Re: Online checksums verification in the backend - Mailing list pgsql-hackers

From Masahiko Sawada
Subject Re: Online checksums verification in the backend
Date
Msg-id CA+fd4k5BBPfsPVOZ0JrH5G8h1aWL=UmUWimRL+jKovp5BTfspg@mail.gmail.com
Whole thread Raw
In response to Re: Online checksums verification in the backend  (Julien Rouhaud <rjuju123@gmail.com>)
List pgsql-hackers
On Tue, 24 Dec 2019 at 16:09, Julien Rouhaud <rjuju123@gmail.com> wrote:
>
> On Tue, Dec 24, 2019 at 4:23 AM Masahiko Sawada <sawada.mshk@gmail.com> wrote:
> >
> > On Fri, Dec 6, 2019 at 11:51 PM Julien Rouhaud <rjuju123@gmail.com> wrote:
> > >
> > > This brings the second consideration: how to report the list corrupted
> > > blocks to end users.  As I said this is for now returned via the SRF,
> > > but this is clearly not ideal and should rather be made available more
> > > globally.  One usage of this information could be block level
> > > recovery.  I'm Cc-ing Sawada-san, as I know he's working on this and
> > > mentioned me that he had ideas on passing the list of corrupted blocks
> > > using the stat collector.
> >
> > Yes it's necessary the list of corrupted pages for single page
> > recovery.
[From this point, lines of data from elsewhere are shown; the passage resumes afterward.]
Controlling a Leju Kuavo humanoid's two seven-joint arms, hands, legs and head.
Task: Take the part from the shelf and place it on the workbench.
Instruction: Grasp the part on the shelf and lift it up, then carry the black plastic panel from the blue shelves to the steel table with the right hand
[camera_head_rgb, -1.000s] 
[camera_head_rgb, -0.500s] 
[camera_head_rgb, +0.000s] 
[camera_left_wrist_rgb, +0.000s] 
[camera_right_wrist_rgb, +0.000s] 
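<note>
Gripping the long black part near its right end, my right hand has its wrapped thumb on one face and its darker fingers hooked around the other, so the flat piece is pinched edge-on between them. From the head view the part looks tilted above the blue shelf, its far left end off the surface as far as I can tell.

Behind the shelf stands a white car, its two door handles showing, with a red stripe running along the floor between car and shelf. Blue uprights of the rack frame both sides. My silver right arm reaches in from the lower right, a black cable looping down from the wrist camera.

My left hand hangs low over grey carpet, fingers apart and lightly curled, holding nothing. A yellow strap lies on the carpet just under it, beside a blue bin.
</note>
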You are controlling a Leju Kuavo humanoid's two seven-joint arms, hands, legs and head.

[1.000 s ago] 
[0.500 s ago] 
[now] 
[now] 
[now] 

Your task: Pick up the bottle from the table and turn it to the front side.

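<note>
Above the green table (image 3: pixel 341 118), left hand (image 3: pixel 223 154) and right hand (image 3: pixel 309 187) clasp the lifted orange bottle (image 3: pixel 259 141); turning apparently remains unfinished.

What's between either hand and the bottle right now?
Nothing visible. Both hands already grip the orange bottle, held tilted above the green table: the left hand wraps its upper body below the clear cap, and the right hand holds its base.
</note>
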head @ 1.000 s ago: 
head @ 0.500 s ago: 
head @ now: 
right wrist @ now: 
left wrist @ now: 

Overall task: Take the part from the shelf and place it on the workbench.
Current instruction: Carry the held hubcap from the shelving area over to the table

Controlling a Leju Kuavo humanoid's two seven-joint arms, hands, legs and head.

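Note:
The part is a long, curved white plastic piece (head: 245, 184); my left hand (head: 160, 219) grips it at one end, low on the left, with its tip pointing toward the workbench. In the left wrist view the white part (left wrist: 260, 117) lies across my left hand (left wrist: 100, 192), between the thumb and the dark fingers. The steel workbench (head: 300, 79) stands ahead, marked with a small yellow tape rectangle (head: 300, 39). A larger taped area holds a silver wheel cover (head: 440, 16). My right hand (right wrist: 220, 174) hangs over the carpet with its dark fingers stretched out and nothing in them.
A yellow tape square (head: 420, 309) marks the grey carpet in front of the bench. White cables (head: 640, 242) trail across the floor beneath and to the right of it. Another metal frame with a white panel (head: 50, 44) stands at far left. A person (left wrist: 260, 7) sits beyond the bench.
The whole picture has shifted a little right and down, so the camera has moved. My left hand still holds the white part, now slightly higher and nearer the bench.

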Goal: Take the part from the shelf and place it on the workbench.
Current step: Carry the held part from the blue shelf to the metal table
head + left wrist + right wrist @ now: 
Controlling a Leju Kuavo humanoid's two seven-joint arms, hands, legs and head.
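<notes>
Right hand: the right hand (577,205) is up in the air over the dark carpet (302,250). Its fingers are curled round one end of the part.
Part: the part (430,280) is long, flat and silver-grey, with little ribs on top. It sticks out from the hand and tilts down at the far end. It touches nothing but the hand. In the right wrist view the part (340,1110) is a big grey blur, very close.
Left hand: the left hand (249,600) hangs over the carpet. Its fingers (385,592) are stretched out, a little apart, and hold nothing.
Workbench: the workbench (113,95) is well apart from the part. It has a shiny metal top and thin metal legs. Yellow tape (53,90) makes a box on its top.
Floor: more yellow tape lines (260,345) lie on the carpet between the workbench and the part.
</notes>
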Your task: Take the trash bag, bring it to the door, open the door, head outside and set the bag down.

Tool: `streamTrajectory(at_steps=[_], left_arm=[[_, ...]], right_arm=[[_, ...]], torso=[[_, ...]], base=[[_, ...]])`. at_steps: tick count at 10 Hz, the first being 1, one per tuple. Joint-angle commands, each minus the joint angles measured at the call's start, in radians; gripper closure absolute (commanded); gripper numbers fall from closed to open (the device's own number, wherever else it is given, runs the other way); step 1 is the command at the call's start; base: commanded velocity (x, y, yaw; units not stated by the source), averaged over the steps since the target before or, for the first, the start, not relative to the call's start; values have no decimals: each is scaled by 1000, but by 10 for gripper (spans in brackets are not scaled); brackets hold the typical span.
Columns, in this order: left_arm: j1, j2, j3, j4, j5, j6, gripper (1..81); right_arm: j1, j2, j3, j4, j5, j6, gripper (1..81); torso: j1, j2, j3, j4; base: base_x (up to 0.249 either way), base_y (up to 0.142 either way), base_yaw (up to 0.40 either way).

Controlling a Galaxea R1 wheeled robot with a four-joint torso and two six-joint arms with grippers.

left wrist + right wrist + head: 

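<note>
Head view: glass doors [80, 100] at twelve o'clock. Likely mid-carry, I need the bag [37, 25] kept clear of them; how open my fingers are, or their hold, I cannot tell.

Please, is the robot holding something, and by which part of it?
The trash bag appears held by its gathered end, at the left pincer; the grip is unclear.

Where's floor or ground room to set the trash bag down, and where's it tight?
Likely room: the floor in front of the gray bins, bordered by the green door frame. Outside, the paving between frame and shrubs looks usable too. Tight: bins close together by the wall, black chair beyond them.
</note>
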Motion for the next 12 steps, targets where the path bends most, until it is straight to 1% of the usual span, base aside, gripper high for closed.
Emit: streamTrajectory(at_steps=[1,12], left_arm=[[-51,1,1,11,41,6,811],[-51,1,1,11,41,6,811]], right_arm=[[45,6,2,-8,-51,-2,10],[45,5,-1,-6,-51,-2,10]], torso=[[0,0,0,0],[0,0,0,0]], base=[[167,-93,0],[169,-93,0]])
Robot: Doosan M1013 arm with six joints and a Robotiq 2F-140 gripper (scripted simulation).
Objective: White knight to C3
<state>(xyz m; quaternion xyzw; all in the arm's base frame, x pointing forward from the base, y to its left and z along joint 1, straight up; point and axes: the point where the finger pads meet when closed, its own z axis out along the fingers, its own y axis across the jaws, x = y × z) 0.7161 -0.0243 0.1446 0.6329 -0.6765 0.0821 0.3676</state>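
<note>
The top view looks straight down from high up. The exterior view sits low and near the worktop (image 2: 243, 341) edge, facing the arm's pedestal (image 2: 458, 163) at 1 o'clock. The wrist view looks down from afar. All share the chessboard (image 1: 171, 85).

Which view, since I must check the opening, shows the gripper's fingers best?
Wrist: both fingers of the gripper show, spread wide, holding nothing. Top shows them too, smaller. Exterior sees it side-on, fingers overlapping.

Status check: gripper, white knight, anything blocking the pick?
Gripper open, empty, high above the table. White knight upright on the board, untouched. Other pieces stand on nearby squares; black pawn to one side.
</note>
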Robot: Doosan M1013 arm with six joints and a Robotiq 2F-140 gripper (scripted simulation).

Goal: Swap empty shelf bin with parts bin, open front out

Apart from single page recovery I think it's helpful for DBA
> > if they can find the corrupted blocks in the server logs and on a
> > system view.
> >
> > I've also tried to report corrupted pages to the stats collector
> > during I researching single page recovery in PostgreSQL but one
> > problem is that the statistics in the stats collector is cleared when
> > crash recovery. I want the information of block corruption to survive
> > even when the server down.
>
> Yes, having the list of corrupted blocks surviving a crash-and-restart
> cycle, and also available after a clean shutdown is definitely
> important.
>
> > And we might want to add checksums to the
> > permanent file having information of database corruption. The
> > correctness of these information would be important because we can fix
> > a database by restoring some tables from a logical backup or by doing
> > reindex etc as long as we have a non-broken information of database
> > corruption.
>
> Agreed
>
> > > Finally, the read and locking considerations.  I tried to cover that
> > > extensively in the comments, but here are some details on how I tried
> > > to make the check safe while trying to keep the overhead as low as
> > > possible.  First thing is that this is only doing buffered reads,
> > > without any attempt to discard OS cache.  Therefore, any discrepancy
> > > between the OS cache and the disk cannot be detected unless you do
> > > other actions, such as sync / drop_caches on GNU/Linux.
> > >
> > > An access share lock on the currently checked relation is held,
> > > meaning that it can't get deleted/truncated.  The total number of
> > > blocks for the given fork is retrieved first, so any new block will be
> > > ignored.  Such new blocks are considered out of scope as being written
> > > after the start of the check.
> > >
> > > Each time a buffer is being checked, the target buffer mapping
> > > partition lock is acquired in shared mode, to prevent concurrent
> > > eviction.  If the buffer is found in shared buffers, it's pinned and
> > > released immediately, just to get the state.
> >
> > I wonder if there is possibility that blocks on disk can be corrupted
> > even if these are loaded to the shared buffer. ISTM the above method
> > cannot detect such corruption. Reading and checking blocks fast is
> > attractive but I thought it's also important to check blocks precisely
> > without overlooking.
>
> It can definitely happen, and it's the usual doomsday scenario:
> database is working fine for months, then postgres is restarted say
> for a minor version upgrade and then boom the most populars blocks
> that are constantly used in read only were corrupted on disk but never
> evicted from shared buffers, and you have a major outage.  I have
> witnessed that unfortunately too many times.  This is especially bad
> as in this kind of scenario, you typically discover the corruption
> once all backup only contains the corrupted blocks.
>
> Note that in the approach I'm suggesting, I do verify blocks that are
> loaded in shared buffers, I only ignore the dirty blocks, as they'll
> be written by the checkpointer or recovery process in case of unclean
> shutdown.  A bufferpin isn't necessary to avoid torn page read, an IO
> lock also guarantees that and causes less overhead.  The included TAP
> test should also detect the corruption of a
> present-in-shared-buffers-non-dirty block.  It could however be
> improved eg. by calling pg_prewarm to make sure that it's indeed in
> shared_buffers, and also do the same test after a clean restart to
> make sure that it's hitting the not-in-shared-buffers case.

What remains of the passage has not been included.